TASK TO CARRY OUT: What follows is a listing to be transcribed exactly.

GIVEN INFORMATION:
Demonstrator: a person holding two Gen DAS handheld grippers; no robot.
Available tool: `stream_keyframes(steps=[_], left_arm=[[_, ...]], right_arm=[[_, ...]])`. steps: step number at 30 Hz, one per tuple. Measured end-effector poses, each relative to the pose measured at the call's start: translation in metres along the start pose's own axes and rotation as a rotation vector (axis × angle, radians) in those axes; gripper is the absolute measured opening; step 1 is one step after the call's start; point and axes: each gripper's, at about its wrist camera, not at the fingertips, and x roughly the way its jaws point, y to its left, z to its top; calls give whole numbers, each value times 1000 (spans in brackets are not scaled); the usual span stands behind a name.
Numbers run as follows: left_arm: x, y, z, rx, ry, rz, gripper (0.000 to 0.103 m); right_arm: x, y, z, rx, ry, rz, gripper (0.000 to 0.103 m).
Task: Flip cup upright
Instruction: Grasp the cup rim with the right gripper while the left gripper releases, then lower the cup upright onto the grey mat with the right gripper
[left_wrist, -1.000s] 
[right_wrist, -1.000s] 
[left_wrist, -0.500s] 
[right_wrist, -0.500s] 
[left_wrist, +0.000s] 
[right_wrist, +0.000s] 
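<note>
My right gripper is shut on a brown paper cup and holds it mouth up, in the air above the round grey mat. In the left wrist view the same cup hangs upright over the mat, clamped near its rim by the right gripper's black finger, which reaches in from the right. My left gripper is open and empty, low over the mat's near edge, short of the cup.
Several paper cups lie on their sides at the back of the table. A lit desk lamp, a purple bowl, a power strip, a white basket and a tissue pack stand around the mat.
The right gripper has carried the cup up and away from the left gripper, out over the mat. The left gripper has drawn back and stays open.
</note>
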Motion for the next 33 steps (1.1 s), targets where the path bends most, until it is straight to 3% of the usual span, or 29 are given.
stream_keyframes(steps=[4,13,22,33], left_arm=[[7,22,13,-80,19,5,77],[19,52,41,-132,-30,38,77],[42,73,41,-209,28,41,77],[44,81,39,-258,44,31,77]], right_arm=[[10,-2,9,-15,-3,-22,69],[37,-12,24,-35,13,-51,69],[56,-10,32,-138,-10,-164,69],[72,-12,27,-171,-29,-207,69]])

SOLUTION FOR THIS PROBLEM:
Demonstrator: a person holding two Gen DAS handheld grippers; no robot.
Available tool: `stream_keyframes(steps=[_], left_arm=[[_, ...]], right_arm=[[_, ...]])`. steps: step number at 30 Hz, one per tuple. Measured end-effector poses, each relative to the pose measured at the call's start: translation in metres along the start pose's own axes and rotation as a rotation vector (axis × angle, radians) in those axes; gripper is the absolute measured opening; step 1 is one step after the call's start; point and axes: each gripper's, at about its wrist camera, not at the fingertips, and x roughly the way its jaws point, y to its left, z to its top; calls give whole numbers, each value times 1000 (spans in brackets are not scaled); the usual span stands behind a name.
Numbers run as follows: left_arm: x, y, z, rx, ry, rz, gripper (0.000 to 0.103 m); right_arm: x, y, z, rx, ry, rz, gripper (0.000 to 0.103 m).
Task: Flip cup upright
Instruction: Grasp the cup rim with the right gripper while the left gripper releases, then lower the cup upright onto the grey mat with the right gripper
[left_wrist, -1.000s] 
[right_wrist, -1.000s] 
[left_wrist, -0.500s] 
[right_wrist, -0.500s] 
[left_wrist, +0.000s] 
[right_wrist, +0.000s] 
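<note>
My right gripper is shut on a brown paper cup and holds it mouth up, in the air above the round grey mat. In the left wrist view the same cup hangs upright over the mat, clamped near its rim by the right gripper's black finger, which reaches in from the right. My left gripper is open and empty, low over the mat's near edge, short of the cup.
Several paper cups lie on their sides at the back of the table. A lit desk lamp, a purple bowl, a power strip, a white basket and a tissue pack stand around the mat.
The right gripper has carried the cup up and away from the left gripper, out over the mat. The left gripper has drawn back and stays open.
</note>
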Motion for the next 33 steps (1.1 s), targets where the path bends most, until it is straight to 3% of the usual span, or 29 are given.
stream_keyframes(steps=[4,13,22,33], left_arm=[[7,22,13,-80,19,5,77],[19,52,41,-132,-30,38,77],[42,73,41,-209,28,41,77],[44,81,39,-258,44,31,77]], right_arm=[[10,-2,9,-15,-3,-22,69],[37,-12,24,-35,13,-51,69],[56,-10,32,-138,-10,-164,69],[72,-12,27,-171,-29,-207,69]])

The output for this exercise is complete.